_What you should do_.
If a picture appears, leave it out, and reproduce exactly the lines from the start of the listing below through the one bearing "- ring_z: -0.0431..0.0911".

_Record set_.

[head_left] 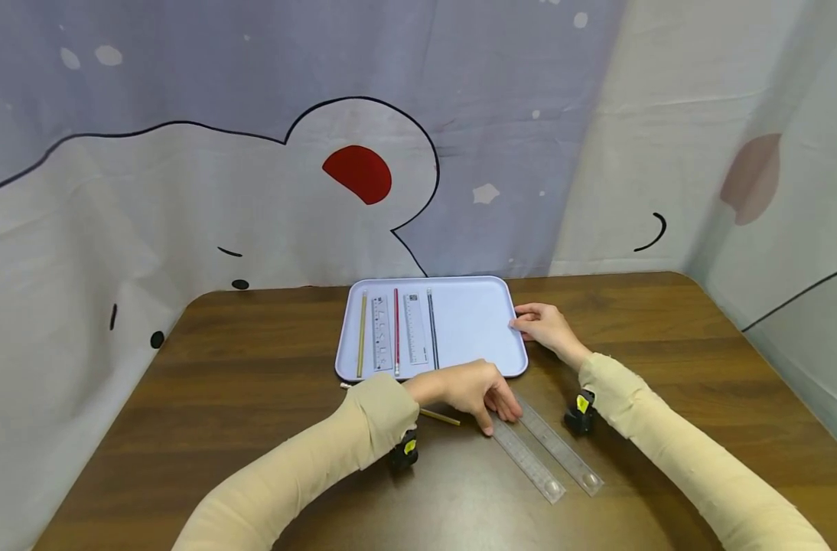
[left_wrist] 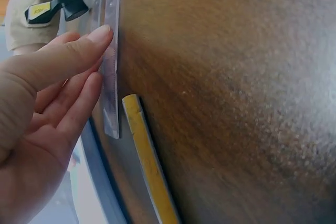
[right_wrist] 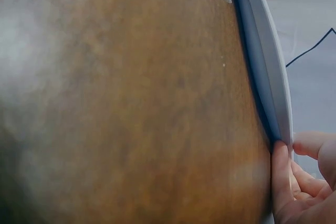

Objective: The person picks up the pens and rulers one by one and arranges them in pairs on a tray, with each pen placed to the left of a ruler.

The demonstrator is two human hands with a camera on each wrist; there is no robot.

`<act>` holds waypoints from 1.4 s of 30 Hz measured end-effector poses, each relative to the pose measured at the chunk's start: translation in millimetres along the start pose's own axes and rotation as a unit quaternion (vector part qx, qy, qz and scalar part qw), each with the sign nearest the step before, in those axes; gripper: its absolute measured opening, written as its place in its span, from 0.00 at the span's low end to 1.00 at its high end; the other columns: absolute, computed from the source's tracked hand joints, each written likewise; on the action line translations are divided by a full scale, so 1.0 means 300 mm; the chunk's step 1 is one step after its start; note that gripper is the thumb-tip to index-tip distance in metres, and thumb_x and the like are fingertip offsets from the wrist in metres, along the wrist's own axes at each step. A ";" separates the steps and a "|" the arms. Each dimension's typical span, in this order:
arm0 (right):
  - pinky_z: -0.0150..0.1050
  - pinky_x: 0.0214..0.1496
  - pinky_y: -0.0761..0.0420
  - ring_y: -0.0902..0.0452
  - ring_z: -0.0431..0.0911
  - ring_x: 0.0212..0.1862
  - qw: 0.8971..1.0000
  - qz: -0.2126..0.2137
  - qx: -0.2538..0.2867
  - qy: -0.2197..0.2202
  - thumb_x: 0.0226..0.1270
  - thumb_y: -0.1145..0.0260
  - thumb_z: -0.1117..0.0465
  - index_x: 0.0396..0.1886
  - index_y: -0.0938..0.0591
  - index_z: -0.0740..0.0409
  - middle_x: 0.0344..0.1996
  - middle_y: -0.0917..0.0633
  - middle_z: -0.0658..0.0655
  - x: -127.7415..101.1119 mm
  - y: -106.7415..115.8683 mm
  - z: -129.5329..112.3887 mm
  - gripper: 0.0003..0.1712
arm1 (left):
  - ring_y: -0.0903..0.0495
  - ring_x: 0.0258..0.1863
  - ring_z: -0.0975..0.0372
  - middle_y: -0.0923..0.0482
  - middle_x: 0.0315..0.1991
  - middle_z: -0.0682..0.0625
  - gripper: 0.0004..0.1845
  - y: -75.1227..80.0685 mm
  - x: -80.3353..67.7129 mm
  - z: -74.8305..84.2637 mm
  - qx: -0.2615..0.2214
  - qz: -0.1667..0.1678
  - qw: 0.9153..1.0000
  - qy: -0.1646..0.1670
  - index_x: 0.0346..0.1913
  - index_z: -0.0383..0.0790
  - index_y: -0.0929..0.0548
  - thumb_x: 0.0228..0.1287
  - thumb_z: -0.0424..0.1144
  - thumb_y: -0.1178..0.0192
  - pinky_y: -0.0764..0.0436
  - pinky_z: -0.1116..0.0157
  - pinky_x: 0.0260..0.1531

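Note:
My left hand (head_left: 475,389) bends down over one end of a clear ruler (head_left: 529,463), its thumb and fingertips pinching the long edges. In the left wrist view, the thumb lies at the ruler (left_wrist: 111,93). Just to its right a second clear ruler (head_left: 563,448) lies on the table, nearly parallel. Beyond them is a pale lilac tray (head_left: 473,321). With thumb above and fingers beneath, my right hand (head_left: 545,327) grips its right rim (right_wrist: 281,98). A yellow pencil (head_left: 441,417) lies on the table under the left wrist, partly hidden by the sleeve.
On the tray's left half, a gold pencil (head_left: 362,333), a stencil ruler (head_left: 382,333), a red pencil (head_left: 396,329), another clear ruler (head_left: 415,329) and a dark pencil (head_left: 433,329) lie side by side. A printed curtain (head_left: 501,138) hangs behind the brown wooden table (head_left: 253,367).

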State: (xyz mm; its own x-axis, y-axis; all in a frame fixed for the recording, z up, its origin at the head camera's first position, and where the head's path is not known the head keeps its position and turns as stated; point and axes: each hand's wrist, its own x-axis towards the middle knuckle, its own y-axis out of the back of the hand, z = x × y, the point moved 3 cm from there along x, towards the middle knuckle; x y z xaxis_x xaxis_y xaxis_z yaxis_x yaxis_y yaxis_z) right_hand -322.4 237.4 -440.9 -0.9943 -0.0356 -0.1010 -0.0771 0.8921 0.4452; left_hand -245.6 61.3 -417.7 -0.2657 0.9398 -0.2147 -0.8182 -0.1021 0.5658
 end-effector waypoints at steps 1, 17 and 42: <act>0.25 0.35 0.16 0.22 0.31 0.30 1.000 -0.002 -0.002 0.000 0.65 0.36 0.66 0.60 0.29 0.77 0.45 0.16 0.70 0.000 -0.001 -0.001 0.27 | 0.14 0.44 0.60 0.15 0.46 0.41 0.23 -0.001 0.000 0.001 0.007 0.002 1.000 -0.002 0.50 0.30 0.16 0.45 0.21 0.29 0.18 0.78 0.45; 0.26 0.36 0.15 0.22 0.32 0.30 1.000 -0.001 -0.009 -0.006 0.66 0.37 0.66 0.60 0.29 0.76 0.46 0.17 0.70 0.004 -0.003 -0.002 0.26 | 0.15 0.39 0.66 0.13 0.41 0.42 0.24 -0.017 -0.002 0.005 0.038 -0.015 0.999 -0.007 0.49 0.32 0.16 0.44 0.22 0.28 0.19 0.80 0.41; 0.26 0.35 0.16 0.23 0.31 0.29 1.000 0.004 -0.003 -0.004 0.65 0.36 0.67 0.59 0.28 0.77 0.41 0.16 0.67 -0.001 0.000 -0.002 0.25 | 0.23 0.24 0.75 0.13 0.40 0.44 0.08 -0.023 0.004 0.015 0.071 -0.108 0.991 0.031 0.42 0.35 0.12 0.60 0.32 0.35 0.21 0.80 0.29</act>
State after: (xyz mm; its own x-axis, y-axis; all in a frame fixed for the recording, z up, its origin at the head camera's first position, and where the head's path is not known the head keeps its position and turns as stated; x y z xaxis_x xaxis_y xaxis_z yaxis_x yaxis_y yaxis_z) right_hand -322.1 237.2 -440.1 -0.9943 -0.0247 -0.1036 -0.0691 0.8901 0.4506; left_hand -238.0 64.5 -418.3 -0.1264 0.9126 -0.3889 -0.7808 0.1503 0.6065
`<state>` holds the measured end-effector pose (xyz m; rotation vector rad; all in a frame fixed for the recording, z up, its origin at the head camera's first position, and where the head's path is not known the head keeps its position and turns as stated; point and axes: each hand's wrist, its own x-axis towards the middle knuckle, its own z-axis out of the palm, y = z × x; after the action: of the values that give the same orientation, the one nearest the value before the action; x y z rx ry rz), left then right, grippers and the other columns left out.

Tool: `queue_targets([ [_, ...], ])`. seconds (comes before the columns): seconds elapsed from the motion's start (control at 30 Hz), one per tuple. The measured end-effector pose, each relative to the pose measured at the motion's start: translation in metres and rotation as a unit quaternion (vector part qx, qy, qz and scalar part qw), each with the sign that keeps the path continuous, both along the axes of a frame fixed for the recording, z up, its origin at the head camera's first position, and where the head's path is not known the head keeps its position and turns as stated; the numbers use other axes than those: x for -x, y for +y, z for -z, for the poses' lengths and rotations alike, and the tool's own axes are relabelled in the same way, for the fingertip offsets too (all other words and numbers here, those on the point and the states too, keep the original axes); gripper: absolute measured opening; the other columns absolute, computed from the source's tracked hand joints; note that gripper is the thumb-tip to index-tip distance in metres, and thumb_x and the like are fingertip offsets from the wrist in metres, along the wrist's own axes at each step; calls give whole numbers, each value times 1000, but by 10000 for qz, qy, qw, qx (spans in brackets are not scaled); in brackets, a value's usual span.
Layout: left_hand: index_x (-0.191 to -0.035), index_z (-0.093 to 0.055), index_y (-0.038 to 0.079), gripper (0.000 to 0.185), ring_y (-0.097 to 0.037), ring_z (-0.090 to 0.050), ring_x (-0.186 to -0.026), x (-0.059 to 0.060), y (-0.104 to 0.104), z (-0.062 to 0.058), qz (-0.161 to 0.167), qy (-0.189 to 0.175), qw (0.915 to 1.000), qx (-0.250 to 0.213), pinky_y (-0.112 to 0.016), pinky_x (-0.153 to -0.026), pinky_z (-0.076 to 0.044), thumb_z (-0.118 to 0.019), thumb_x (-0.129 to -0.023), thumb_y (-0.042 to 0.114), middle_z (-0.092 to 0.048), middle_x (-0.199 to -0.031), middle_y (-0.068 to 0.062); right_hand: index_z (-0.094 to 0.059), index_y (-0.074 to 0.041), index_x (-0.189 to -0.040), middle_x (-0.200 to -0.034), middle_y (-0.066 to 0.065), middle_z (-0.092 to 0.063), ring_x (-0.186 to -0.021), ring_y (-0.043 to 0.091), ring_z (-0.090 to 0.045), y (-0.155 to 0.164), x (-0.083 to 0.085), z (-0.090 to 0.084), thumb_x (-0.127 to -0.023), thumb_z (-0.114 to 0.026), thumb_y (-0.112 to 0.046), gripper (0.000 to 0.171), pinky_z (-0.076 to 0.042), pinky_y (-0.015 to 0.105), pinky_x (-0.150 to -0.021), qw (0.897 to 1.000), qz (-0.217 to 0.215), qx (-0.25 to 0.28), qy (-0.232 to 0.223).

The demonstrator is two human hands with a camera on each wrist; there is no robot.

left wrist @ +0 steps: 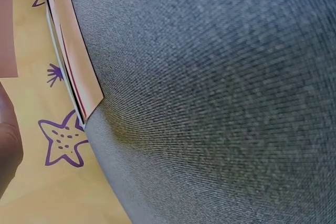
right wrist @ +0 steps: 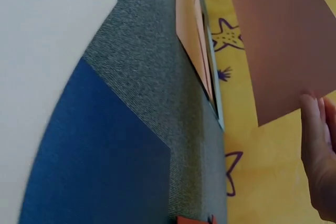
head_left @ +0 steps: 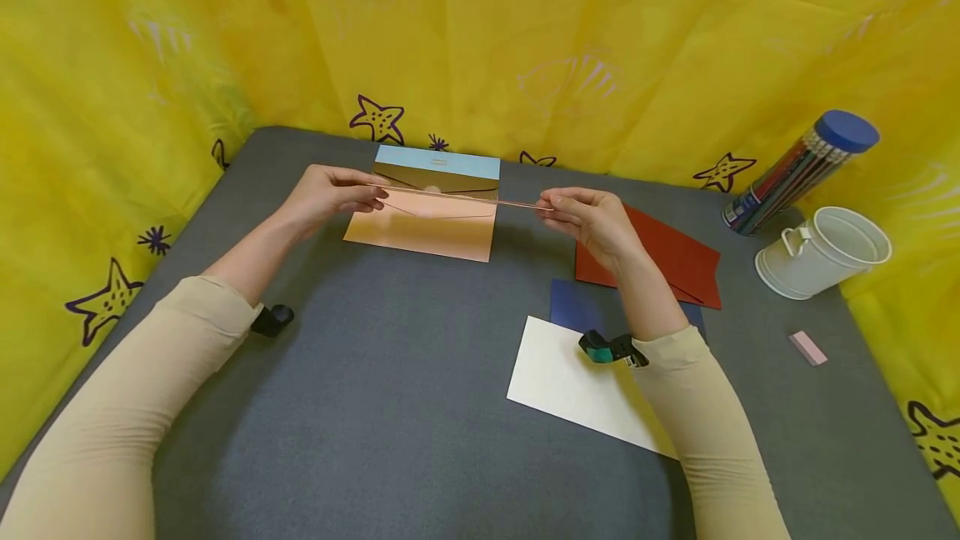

_Worked solution_.
[head_left] 
[left_wrist] 
[right_wrist] 

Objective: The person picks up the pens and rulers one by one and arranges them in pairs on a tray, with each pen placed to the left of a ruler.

The demonstrator is two human hands with a camera on each wrist; there is no robot.

`<act>` holds waypoints from 1.4 s of 30 Hz measured end-effector poses, each relative to the pose measured at the chunk's start: translation in millimetres along the start pose's own axes and rotation as a unit quaternion (vector part qx, qy, qz and scalar part qw), each with the sign nearest the step before, in those axes; gripper: its absolute measured opening, written as its place in its span, from 0.00 at the span's low end to 1.00 at its high end; the other columns: absolute, computed from the source's tracked hand joints, each written likewise; on the action line translations are divided by a full scale, so 1.0 means 300 mm; the chunk's step 1 is one step after its start; note that gripper is the thumb-tip to index-tip distance in metres, and thumb_x and the like are fingertip offsets from the wrist in metres, along the wrist's own axes at each step. A ";" separates the steps and a "|" the arms. Each dimension's typical span, in this order:
arm0 (right):
  - pinky_z: -0.0150..0.1050
  - pinky_x: 0.0214..0.1496
  - pinky_y: -0.0761..0.0420
  - ring_y: -0.0902..0.0452
  - ring_z: -0.0431..0.0911

The response to this exercise is finished.